Recognizing if you are asking an inferencial question or prediction question is critical to choosing a model Oand algorithm. Let’s build awareness of the difference.
- Association between response and key variables while adjusting for confounders/interactions.
- Normally there are few variables that highly impact the response (think pareto law).
- Estimate association of variables to response is key for modeling
- Sensiviity analysis can check assoication.
- Develop a model that best predicts response
- Use all available information, not just few key variables (no variable is favored)
- Not much focus on variables assoication with outcome
- Just want to find a model form with high accuracy and low error.
Another angle on this when doing data analysis, let’s imagine a “data generating process”, and inference refer to learning about the structure of this process from the data. But prediction means being able to actually forecast the data that come from the process.

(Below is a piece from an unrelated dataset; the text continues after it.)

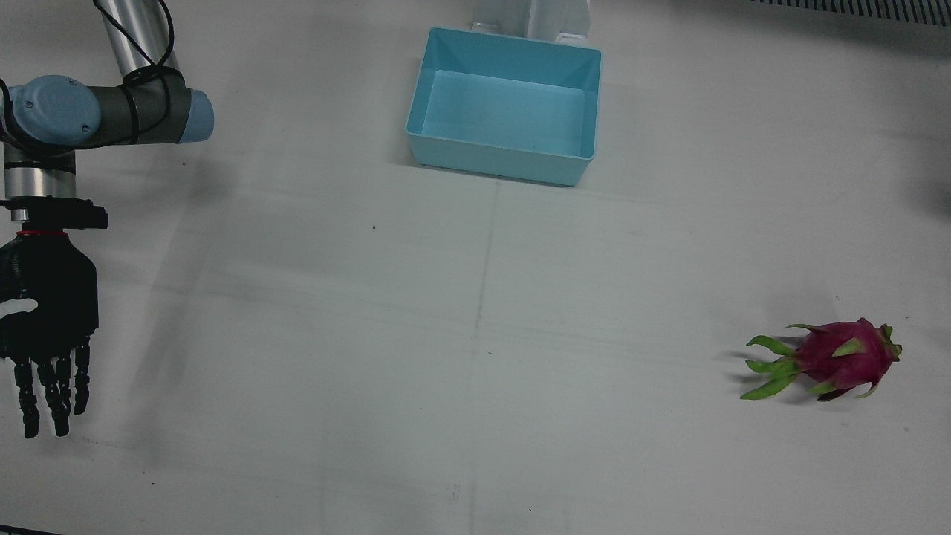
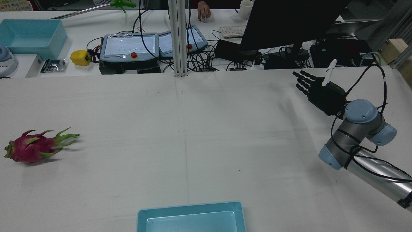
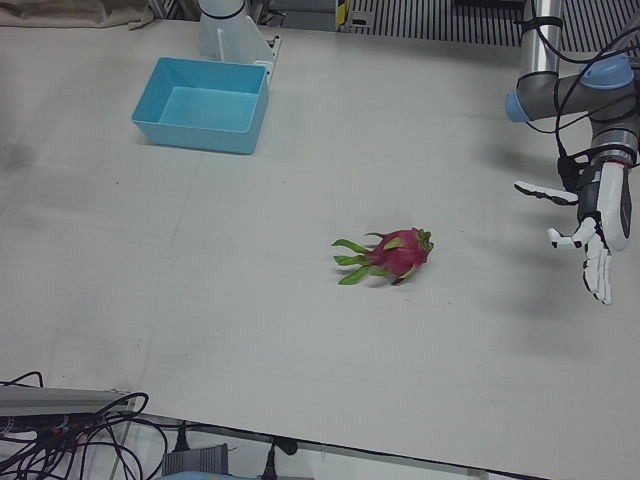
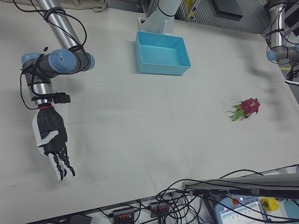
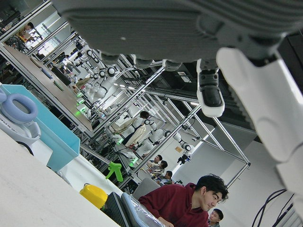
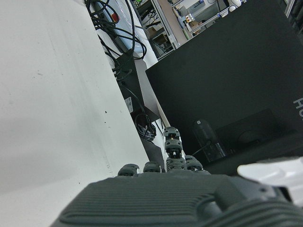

They can go hand in hand.
Here is an example: Let’s say you want to estimate the rate of increase in house value based on square footage. This is estimating how square footage is assoicated with house value. This is inference. Now prediction would be calculating house value based on many variables (# of bedrooms, # of baths, square footage, etc).
Caution – There are types of models where one is able to make sensible predictions, but the model doesn’t lead to useful insights (e.g. black box). Sophicasted ensembling models can lead to good predictions but are hard to explain or understand. The opposite models are like linear regression, where you know if one variable increasing by certain amount it directly changes the estimation of response or outcome (e.g. house value).